* Instructions for the task
Output, please, exactly those lines of the listing that come before the line with "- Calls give", along with that line itself.

# # # # # # #

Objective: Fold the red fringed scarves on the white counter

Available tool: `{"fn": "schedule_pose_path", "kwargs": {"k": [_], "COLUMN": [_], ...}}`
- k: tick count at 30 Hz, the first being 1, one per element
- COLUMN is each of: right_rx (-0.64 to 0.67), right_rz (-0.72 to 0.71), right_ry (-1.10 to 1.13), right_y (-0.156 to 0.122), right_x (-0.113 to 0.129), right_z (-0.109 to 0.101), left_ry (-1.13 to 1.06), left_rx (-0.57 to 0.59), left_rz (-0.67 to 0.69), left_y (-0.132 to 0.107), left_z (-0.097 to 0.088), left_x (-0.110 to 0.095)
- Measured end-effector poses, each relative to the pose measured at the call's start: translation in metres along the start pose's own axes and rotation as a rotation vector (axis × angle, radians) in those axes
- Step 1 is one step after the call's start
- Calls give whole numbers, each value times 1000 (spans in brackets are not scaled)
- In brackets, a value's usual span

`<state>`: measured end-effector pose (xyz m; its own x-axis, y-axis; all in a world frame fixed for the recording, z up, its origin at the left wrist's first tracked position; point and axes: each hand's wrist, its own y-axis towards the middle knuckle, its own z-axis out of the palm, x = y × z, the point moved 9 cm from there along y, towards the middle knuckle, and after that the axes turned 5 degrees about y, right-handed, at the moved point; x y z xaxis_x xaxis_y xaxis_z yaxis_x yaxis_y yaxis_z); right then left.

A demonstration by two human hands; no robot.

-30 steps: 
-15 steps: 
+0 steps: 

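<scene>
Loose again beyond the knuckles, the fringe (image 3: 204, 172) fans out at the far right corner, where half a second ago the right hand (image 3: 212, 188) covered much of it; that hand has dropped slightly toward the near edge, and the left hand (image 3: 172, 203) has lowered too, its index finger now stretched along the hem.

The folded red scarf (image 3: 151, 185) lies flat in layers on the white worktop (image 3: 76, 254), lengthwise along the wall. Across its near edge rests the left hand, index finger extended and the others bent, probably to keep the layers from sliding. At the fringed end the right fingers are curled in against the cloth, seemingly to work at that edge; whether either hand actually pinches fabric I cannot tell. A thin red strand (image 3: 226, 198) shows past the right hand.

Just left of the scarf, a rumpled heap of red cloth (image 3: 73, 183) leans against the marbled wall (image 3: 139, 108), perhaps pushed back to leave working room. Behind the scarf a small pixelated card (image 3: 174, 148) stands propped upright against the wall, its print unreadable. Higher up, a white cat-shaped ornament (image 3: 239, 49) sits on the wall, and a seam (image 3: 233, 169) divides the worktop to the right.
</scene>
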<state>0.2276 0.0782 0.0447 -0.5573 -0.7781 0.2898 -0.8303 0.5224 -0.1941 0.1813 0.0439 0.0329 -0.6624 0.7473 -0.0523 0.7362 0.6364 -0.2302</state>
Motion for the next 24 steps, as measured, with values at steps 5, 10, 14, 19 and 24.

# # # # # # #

* Response to the task
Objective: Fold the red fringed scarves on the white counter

Available tool: `{"fn": "schedule_pose_path", "kwargs": {"k": [_], "COLUMN": [_], ...}}`
- k: tick count at 30 Hz, the first being 1, one per element
- COLUMN is each of: right_rx (-0.64 to 0.67), right_rz (-0.72 to 0.71), right_ry (-1.10 to 1.13), right_y (-0.156 to 0.122), right_x (-0.113 to 0.129), right_z (-0.109 to 0.101), left_ry (-1.13 to 1.06), left_rx (-0.57 to 0.59), left_rz (-0.67 to 0.69), left_y (-0.132 to 0.107), left_z (-0.097 to 0.088), left_x (-0.110 to 0.095)
- Measured end-effector poses, each relative to the pose measured at the call's start: translation in metres along the start pose's own axes and rotation as a rotation vector (axis × angle, radians) in those axes
- Step 1 is one step after the call's start
- Calls give whole numbers, each value times 1000 (spans in brackets are not scaled)

Above is the complete output.